Friday 26th June, 2020, was the day I was meant to marry the woman of my dreams in a palace! I couldn’t quite believe it but the invites to Lambeth Palace were going out.
Then distant murmurs started circulating of a virus in a region of the world I’d never heard of. The protein-based virus spread to our planned honeymoon destination, northern Italy. We debated whether we should still go once the lockdown was over to support the local economy. It took a UK-wide ban on any gatherings beyond two-person funerals for the gravity of the situation to hit home.
But this isn’t a ‘woe-is-me: my wedding is cancelled’ article, quite the opposite. Apart from anything else, others have suffered far more because of COVID-19. As a final year medical student my fiancée has seen the suffering and impact first hand.
Yes, we may have to pick which parents can attend our wedding. Yes, our exotic honeymoon location may be our flat. Yes, there have been moments of tears and stress. But we are joyfully looking forward to whenever we marry.
But this isn’t a positive thinking article either, I’m not advocating an ‘always look on the bright side of life’ philosophy satirised by the Life of Brian. As if all the effects of the virus could be negated by finding a silver lining.
This is an article reflecting on how times of crisis reveal what really matters to us and where we find our security. Before the virus, our wedmin spreadsheet spanned a glorious 103 rows (yes, I like admin). Each row used to be important. Now we are stripped back to the barest of essentials; my brothers and best man haven’t made the guestlist. Our wedding will most likely be with a vicar, two witnesses and a livestream.
It leads to the obvious question: why not wait? Well let me put the question another way, should we lose a year of marriage in order to wait for a picture-perfect wedding? Should we let how a wedding ‘should be’ rob our friends and family of a reason to celebrate in this dark time?
The answer to those questions were obvious to both of us. The virus has made us wake up to the unquestioned value we put on possessions and unspoken pressure to have a ‘dream’ wedding. We overvalued the extravagant excesses of the ever-expanding wedding industry.
For us, a year of marriage is much more than a year of living together. It’s not just because of what I’ve previously shared. We see marriage as a binding lifelong commitment and our wedding day is the beginning of that. Why would we put that on hold? The vows we make before the living God, ‘in sickness and in health’, are powerful. The value we put in them far outweighs having a palatial wedding and is not equivalent to sharing the rent.

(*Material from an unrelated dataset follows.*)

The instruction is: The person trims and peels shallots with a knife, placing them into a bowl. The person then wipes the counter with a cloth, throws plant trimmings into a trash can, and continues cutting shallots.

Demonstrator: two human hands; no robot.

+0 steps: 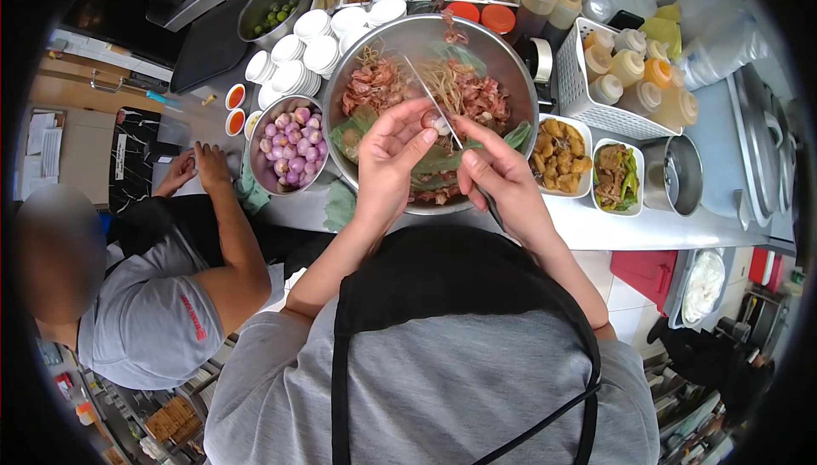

Yes, we’ll have to save the hugs and my two left feet for a later date. But right now we have an opportunity to have a wedding that isn’t dictated to by the consumerist trappings of every wedding ‘essential’ blog.
Whether we get married in a palace or just in the presence of parents, the vows and commitment are the same. But our security isn’t just in the vows we make to each other. Our security is rooted in another lifelong vow that cannot be cancelled, sold out or locked down: God’s unconditional love. When the creator of everything says, ‘I love you no matter what you’ve done, no matter what happens’, it brings a peace and joy no pandemic or suffering can touch. A peace that endures and outlasts the trials and tests of this life. A peace that the shop shelves reveal is more absent in our nation than 3-ply toilet roll.
Yes, we’d prefer a palace to a living room reception. Yes, we’d prefer a more capacious guestlist. But right now we feel deeply fortunate to have a God-given freedom from the pressures and anxiety that has gripped our nation.